David Cameron cedeu às pressões da ala eurocéptica do Partido Conservador e usou o trunfo do referendo para garantir a sua reeleição como primeiro-ministro, em 2015, sem ter a mínima noção das consequências do seu acto, quer para o Reino Unido e para a União Europeia (UE), quer para o seu próprio partido.
O Reino Unido nunca teve uma relação fácil com a UE e, desde o início, manteve uma postura dúbia, interesseira e pouco solidária, contrária ao espírito dos pais do projecto de construção europeia, que nasceu com o objectivo de pôr termo à tradicional rivalidade franco-alemã, na génese das duas guerras mais demolidoras da Humanidade.
Com um pé dentro e o corpo quase todo fora, o Reino Unido incentivou a aliança económica saída, há quase 60 anos, dos Tratados de Roma, que criaram a Comunidade Económica Europeia (embrião da UE), mas não fez parte dela. A sua adesão só foi formalizada 16 anos depois, com o primeiro alargamento, sem aderir, mais tarde, à moeda única, base de sustentação do Sistema Monetário Europeu e um dos pilares do Mercado Comum.
O Reino Unido serve-se de um espaço amplo de comércio e de negócios, com liberdade de circulação e mais de 500 milhões de consumidores, sem estar sujeito ao espartilho do Tratado sobre a Estabilidade, Coordenação e Governação na União Económica e Monetária, abreviadamente conhecido como Tratado Orçamental. Vive no melhor de dois mundos, beneficiando de um regime de excepção que outros países não se atrevem a pedir, consciente de que a sua posição geográfica lhe garante um poder de negociação que poucos têm dentro da UE. E com a sua visão parcelar e interesseira numa união, mais económica que política, mais formal do que material, joga, não só o seu, mas o futuro de 28 países que decidiram enfrentar juntos os desafios, num momento difícil, dominado pelas migrações e pelo terrorismo planetário, onde a solidariedade e coesão é posta diariamente à prova. E poucas vezes resiste. Como se vê!
Não é só a Europa que enfrenta um teste de solidez. O Fundo Monetário Internacional (FMI) baixou as suas previsões económicas para os EUA, depois de advertir para o perigo de "tensões sociais" pela existência de 40 milhões de pobres.
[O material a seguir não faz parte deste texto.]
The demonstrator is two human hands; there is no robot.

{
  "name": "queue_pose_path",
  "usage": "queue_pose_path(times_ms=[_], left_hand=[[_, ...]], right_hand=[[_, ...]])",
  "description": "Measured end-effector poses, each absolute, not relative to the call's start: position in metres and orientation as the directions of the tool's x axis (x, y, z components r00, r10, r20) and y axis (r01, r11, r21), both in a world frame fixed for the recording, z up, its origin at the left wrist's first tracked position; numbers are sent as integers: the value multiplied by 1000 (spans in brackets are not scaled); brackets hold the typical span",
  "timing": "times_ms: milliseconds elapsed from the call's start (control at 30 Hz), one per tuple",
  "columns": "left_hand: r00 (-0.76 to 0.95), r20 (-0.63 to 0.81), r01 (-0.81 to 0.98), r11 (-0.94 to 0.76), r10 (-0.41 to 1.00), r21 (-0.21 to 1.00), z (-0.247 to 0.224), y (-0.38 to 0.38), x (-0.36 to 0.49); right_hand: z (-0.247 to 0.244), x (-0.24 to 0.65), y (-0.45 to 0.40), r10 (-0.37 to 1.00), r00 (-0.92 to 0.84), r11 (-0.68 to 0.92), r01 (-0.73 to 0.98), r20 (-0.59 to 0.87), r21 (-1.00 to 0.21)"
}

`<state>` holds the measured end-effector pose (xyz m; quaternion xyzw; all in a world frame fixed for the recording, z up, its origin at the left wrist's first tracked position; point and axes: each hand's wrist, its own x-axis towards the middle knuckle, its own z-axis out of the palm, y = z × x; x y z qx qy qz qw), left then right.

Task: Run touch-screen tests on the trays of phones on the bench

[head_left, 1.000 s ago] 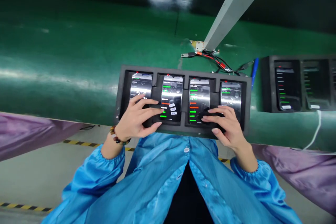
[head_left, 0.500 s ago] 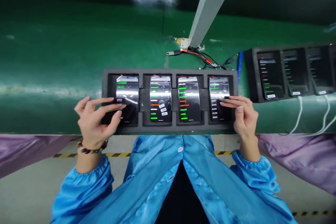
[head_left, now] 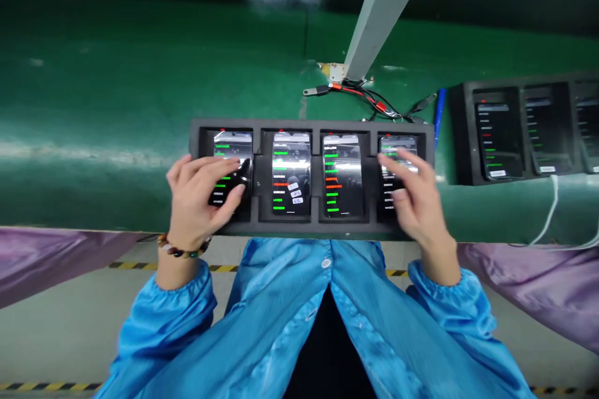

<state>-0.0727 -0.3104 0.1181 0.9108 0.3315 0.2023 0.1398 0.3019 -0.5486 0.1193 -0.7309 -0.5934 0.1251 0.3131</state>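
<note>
A black foam tray [head_left: 256,224] lies along the bench's near edge, with a lit smartphone in each compartment. My left hand [head_left: 199,199] is over the leftmost phone [head_left: 234,143], thumb and fingers apart above its screen; whether they touch the glass I cannot tell. Over the rightmost phone [head_left: 388,196] my right hand [head_left: 416,196] is spread, a fingertip near the upper left of the screen. Between them sit the second phone [head_left: 281,165], bearing small white stickers [head_left: 295,193], and the third phone [head_left: 344,199]. Green, white and red text lines fill the screens.
Another foam tray [head_left: 463,137] with phones stands to the right, white cables [head_left: 552,206] running from it. Behind my tray are tangled black and red cables [head_left: 374,100], a blue pen-like stick [head_left: 439,113] and a grey post [head_left: 386,12]. Lilac sleeves [head_left: 528,287] show at both sides.
My left hand has moved right and further over the leftmost phone, whose screen now lists more coloured lines. My right hand has moved up and left across the rightmost screen. The view has shifted slightly.
</note>
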Motion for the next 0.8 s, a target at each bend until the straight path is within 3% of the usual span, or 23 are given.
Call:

No país onde as pessoas são "doutrinadas" a pensar que nasceram no melhor sítio da terra, como afirma o realizador norte-americano Michael Moore, 15% da população vive em situação de pobreza, o que ameaça "corroer os pilares do potencial e actual crescimento e diminuir os avanços na qualidade de vida do país", adverte a directora do FMI, Christine Lagarde.
Ao apresentar a revisão anual da economia dos EUA, Lagarde referiu o declínio na força de trabalho e na produtividade e a crescente desigualdade e os elevados níveis de pobreza como factores que ensombram as perspectivas.
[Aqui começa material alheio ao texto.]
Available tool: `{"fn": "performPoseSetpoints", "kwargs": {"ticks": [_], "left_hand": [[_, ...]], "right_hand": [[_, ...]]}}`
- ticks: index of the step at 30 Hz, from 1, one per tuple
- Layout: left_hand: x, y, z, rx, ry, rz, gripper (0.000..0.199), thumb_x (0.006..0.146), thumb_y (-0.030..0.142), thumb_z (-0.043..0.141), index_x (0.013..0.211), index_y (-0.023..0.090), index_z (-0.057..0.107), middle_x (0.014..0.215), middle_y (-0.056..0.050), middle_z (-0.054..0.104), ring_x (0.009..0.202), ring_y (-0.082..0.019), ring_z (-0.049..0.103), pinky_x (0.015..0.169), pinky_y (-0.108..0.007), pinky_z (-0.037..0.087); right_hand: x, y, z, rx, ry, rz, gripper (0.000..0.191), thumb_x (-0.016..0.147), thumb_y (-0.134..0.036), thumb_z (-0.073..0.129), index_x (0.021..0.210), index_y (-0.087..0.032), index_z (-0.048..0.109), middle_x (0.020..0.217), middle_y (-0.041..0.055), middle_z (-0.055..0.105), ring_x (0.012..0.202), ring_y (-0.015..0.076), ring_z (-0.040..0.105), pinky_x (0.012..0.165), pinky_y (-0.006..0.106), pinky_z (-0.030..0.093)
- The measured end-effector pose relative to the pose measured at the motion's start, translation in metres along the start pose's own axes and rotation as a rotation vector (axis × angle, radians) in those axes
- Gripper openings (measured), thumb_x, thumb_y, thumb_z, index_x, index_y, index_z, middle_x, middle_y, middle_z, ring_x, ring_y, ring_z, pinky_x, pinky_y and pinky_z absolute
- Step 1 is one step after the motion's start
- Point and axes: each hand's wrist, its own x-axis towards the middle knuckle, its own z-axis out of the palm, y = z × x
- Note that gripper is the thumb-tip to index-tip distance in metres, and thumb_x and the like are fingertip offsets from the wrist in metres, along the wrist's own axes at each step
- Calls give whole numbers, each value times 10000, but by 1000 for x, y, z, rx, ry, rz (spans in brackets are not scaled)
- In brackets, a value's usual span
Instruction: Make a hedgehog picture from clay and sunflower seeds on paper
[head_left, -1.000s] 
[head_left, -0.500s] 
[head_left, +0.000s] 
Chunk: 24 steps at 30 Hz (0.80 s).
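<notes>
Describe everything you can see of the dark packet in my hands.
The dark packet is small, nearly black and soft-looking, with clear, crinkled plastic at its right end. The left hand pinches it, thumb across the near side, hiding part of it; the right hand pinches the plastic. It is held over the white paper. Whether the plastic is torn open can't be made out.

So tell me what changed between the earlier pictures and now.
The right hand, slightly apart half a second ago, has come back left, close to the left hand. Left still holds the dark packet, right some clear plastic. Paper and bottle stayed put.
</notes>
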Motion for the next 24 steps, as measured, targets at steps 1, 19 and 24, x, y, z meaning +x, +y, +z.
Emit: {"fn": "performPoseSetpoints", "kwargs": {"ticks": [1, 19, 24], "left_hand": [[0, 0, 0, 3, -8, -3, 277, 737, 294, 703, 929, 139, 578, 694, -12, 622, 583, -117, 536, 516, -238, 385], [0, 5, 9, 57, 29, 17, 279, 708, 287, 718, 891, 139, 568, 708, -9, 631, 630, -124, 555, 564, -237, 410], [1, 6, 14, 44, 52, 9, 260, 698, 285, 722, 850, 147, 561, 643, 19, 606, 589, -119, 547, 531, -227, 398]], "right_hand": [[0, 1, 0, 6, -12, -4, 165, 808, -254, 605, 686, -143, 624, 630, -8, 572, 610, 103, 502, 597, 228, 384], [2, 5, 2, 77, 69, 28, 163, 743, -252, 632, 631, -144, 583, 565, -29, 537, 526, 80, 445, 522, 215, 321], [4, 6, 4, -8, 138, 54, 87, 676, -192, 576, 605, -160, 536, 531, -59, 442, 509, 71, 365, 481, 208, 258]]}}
"A pobreza não só cria significativas tensões sociais, como também reduz a participação na força laboral, e compromete a capacidade de investir na educação e no acesso à saúde", assegurou.
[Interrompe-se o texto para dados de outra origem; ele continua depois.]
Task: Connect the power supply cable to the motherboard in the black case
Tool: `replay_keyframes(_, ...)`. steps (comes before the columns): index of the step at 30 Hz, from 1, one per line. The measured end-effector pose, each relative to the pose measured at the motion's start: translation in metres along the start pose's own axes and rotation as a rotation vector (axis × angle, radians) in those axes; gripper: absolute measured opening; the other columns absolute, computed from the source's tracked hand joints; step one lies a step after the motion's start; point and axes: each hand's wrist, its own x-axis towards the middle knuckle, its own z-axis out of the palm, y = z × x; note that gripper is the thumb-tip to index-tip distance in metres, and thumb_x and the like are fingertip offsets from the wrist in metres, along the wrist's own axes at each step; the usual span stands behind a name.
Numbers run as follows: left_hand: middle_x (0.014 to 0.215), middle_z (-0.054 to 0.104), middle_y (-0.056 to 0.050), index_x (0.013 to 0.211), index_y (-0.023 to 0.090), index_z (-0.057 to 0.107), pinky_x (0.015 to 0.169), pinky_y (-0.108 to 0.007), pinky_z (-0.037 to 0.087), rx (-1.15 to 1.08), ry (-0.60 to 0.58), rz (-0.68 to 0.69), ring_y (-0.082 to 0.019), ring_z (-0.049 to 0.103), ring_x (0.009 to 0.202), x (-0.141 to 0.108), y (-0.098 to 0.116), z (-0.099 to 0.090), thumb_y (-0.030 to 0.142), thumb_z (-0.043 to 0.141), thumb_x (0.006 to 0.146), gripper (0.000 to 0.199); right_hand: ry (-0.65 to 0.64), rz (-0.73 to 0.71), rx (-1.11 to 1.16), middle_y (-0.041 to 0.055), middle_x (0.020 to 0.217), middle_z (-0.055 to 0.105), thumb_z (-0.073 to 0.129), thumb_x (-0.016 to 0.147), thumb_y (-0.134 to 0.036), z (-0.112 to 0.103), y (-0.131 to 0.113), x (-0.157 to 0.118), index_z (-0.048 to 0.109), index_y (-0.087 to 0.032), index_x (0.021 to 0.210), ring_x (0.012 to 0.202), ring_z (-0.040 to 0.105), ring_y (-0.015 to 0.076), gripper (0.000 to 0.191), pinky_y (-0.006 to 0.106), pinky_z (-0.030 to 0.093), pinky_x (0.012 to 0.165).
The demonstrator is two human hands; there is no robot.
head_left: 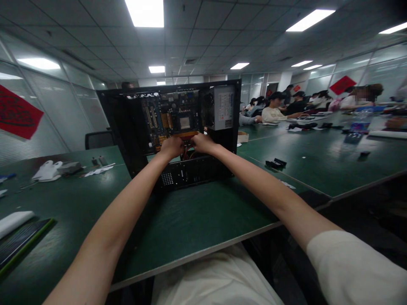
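At twelve o'clock from the wearer's seat, I have a black computer case (178,173) standing on the green table (190,220), its open side turned toward my camera. Inside sits a motherboard (168,111), with a silver power supply (224,108) at the case's one o'clock corner. A red strip (188,135) (a slim board, as far as I can make out) lies level, low in the case, just above some loose cables (190,153).

Both bare hands reach in to it: the left hand (172,146) at the strip's nine o'clock end, the right hand (204,142) at its three o'clock end. I see the fingers of both folded inward, but the fingertips are hidden, so I cannot tell whether either one grasps the strip or merely presses it.

Toward ten o'clock I pick out a white plastic bag (47,170) and, nearer the wearer, a dark slab (23,241) with a green edge. Toward two o'clock lies a small black part (276,163); beyond it, another person (274,112) sits at the tables.
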Motion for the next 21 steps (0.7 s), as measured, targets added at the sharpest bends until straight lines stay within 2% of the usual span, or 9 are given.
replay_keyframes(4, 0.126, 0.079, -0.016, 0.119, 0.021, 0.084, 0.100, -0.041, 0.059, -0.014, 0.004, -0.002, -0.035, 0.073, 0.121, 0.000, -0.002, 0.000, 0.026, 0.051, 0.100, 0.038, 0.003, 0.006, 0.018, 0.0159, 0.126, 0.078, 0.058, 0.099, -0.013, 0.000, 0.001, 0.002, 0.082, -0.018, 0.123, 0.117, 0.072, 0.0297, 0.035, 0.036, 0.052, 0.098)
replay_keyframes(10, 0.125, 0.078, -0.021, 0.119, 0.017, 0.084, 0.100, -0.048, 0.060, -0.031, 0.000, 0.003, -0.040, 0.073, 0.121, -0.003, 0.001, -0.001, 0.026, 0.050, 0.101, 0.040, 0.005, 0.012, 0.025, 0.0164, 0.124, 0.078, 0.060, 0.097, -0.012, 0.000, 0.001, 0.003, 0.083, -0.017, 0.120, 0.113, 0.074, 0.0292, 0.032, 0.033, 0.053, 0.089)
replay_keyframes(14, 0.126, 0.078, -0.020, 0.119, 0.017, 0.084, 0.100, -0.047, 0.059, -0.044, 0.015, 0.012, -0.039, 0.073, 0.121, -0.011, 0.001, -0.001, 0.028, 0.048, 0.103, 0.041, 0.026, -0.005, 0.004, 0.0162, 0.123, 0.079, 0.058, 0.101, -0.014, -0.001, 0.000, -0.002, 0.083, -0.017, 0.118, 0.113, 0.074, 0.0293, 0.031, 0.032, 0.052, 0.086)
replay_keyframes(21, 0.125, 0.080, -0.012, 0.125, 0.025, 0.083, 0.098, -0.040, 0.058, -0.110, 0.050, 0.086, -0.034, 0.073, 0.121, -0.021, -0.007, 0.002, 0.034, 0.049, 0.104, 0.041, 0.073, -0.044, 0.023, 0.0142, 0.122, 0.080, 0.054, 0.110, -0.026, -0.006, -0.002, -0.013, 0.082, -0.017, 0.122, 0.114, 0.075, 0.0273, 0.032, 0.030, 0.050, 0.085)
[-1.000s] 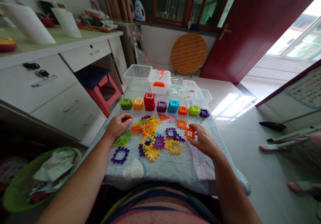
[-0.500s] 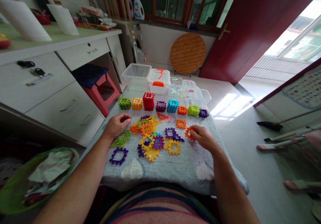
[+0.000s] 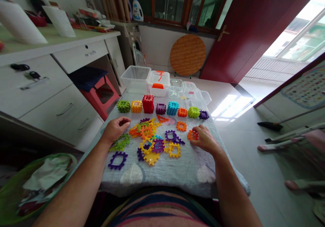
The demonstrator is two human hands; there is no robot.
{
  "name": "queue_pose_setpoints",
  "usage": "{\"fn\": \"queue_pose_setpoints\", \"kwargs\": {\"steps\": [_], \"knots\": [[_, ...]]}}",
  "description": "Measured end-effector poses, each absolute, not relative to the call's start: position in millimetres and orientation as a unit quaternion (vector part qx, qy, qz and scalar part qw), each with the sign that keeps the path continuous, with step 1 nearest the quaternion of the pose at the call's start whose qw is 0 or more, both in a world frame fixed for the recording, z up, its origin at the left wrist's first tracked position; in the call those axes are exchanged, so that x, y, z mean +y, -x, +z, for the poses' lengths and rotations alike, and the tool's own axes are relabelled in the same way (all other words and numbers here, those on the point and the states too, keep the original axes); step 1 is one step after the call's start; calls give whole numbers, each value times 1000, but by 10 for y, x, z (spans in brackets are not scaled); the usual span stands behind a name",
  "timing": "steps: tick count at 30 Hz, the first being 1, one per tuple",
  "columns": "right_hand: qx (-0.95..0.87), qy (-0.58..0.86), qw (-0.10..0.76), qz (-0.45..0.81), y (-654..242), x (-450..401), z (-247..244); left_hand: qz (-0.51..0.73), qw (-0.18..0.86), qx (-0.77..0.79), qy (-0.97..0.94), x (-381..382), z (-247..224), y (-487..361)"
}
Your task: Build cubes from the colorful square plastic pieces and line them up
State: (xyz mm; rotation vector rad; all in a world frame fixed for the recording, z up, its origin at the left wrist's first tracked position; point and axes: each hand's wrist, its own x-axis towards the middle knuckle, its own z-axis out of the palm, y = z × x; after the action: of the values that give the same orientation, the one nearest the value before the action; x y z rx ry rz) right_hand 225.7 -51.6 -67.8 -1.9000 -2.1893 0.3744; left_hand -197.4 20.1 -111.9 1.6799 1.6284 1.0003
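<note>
My right hand (image 3: pixel 204 139) is at the right of the table, thumb and fingers closed on the right edge of an orange square building piece (image 3: pixel 192 135) that lies nearly flat on the cloth. Another orange square piece (image 3: pixel 181 126) lies just beyond it. On the left, my left hand (image 3: pixel 114 129) rests beside the pile, loosely curled, a gap between thumb and fingers and nothing seen in it. Near it are a green frame piece (image 3: pixel 123 140) and a purple frame piece (image 3: pixel 118 160). Mixed yellow pieces (image 3: pixel 151 158), purple pieces (image 3: pixel 158 145) and orange pieces (image 3: pixel 146 132) overlap between my hands.
Behind the pile runs a row of colour-sorted stacks, among them a red stack (image 3: pixel 148 104) and a blue stack (image 3: pixel 173 108). Clear plastic boxes (image 3: pixel 135 79) and a lidded box (image 3: pixel 158 83) stand at the far edge. A stool (image 3: pixel 101 91) is left of the table.
The orange piece in my right hand has tipped from tilted to nearly flat on the cloth, and my right fingers have shifted around its edge. My left hand stays in place.
</note>
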Motion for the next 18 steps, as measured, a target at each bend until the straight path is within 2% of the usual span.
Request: {"fn": "queue_pose_setpoints", "kwargs": {"steps": [6,13,18], "knots": [[-784,580,188,117,-2093,-146,-591,378,294,610,-631,205,-1124,1976],[-806,568,109,121,-1930,112,-699,379,292,610,-632,195,-1109,1969],[-809,566,94,128,-1938,99,-699,376,294,608,-635,199,-1114,1974]]}}
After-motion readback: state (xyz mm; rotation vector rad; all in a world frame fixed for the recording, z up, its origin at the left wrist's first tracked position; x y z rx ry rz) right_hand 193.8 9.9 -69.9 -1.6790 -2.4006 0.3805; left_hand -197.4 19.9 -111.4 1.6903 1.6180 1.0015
Um estudo na rede pública de universidades Cal State, divulgado terça-feira, atesta o sentido dos alertas do FMI. O inquérito apurou que entre 8,7% e 12% dos 460 mil estudantes da Cal State, a maior do país com 23 campus, não têm domicílio fixo e que entre 21% e 24% não têm acesso regular a alimentação.
Ou seja, em média, um em cada cinco estudantes da rede universitária passa fome e um em cada 10 alunos está perto de se tornar um sem abrigo.
No estado da Califórnia, por exemplo, a situação atinge mais de 50 mil estudantes. Muitos dormem em carros, tendas, estações rodoviárias e ferroviárias, parques de estacionamento, motéis, parques de campismo ou refúgios, o que contrasta com a imagem paradisíaca que muitos têm da América.
O American Dreem desmorona-se à medida que se coloca uma lupa sobre o país, como revela o último filme de Michael Moore. "Ensinam-nos que fomos abençoados e que fazemos tudo certo. Também nos ensinam que o capitalismo é o máximo e que o lucro é mais importante do que as pessoas. Ora, é precisamente por isso que já não somos o nº 1 em nada. Já nem ganhamos guerras", afirma o realizador ao Expresso, a propósito do filme "E agora vamos invadir o quê?".
Como todos os impérios, também o dos EUA se desmorona, o da Europa vai a caminho e os seus cidadãos já não se estão a sentir lá muito bem...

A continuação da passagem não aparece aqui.